• **PROMPT**: Answer with a single number, the count of lines in the material below that contain the word "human".
──────
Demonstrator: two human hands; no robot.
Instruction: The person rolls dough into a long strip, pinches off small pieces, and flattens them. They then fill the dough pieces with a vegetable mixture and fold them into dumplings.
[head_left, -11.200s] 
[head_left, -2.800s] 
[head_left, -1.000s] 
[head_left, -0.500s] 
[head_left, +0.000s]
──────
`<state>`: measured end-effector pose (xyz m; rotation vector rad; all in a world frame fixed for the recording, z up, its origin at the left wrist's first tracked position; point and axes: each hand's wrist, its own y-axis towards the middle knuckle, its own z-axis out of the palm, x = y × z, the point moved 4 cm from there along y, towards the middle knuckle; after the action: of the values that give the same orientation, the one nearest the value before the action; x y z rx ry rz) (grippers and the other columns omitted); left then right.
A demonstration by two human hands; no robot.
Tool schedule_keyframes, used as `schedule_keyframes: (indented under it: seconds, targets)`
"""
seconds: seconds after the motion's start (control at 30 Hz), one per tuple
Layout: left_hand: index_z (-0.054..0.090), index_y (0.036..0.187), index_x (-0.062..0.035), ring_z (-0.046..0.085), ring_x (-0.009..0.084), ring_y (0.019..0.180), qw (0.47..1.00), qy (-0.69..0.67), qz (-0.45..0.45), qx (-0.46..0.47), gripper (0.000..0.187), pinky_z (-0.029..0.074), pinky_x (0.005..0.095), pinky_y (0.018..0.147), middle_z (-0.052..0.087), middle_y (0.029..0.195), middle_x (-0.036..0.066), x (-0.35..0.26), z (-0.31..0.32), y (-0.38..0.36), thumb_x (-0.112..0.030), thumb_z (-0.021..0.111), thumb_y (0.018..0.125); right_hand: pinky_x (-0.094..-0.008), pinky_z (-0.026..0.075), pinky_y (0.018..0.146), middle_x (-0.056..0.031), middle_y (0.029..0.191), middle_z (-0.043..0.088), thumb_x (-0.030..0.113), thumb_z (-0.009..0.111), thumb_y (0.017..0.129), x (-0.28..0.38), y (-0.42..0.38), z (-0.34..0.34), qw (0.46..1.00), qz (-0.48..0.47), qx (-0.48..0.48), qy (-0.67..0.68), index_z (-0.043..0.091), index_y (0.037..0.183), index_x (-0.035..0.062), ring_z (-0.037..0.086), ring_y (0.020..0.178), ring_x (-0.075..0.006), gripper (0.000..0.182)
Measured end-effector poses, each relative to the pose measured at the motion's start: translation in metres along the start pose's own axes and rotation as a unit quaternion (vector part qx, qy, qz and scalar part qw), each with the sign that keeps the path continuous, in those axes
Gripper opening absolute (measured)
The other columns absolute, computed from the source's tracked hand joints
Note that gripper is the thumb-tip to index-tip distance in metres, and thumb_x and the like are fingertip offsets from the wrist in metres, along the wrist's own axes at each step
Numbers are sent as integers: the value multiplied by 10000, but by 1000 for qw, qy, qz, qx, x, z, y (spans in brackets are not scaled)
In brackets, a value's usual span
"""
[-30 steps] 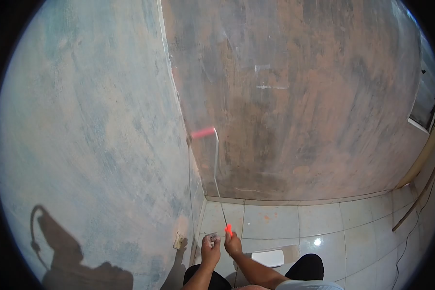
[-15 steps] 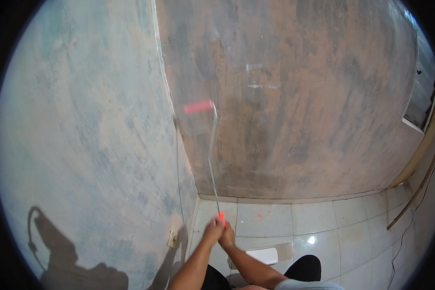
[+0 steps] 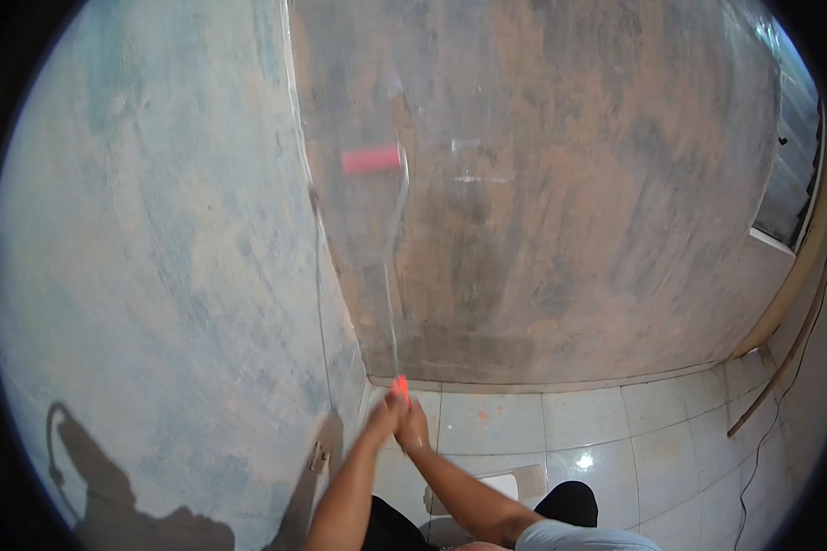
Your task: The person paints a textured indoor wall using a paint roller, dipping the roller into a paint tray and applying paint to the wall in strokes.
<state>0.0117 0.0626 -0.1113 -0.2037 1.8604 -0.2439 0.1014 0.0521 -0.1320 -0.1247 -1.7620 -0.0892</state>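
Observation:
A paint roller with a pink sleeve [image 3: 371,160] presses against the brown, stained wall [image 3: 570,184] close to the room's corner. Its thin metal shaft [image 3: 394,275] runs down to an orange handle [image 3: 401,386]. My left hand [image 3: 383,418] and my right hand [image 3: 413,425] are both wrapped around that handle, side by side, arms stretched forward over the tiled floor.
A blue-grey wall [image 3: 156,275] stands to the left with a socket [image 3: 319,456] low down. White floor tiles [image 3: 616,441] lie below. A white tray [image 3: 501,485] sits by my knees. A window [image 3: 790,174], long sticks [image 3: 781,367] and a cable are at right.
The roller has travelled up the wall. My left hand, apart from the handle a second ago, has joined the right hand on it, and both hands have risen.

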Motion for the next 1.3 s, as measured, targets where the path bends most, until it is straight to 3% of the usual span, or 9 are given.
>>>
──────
• **THE ANSWER**: 2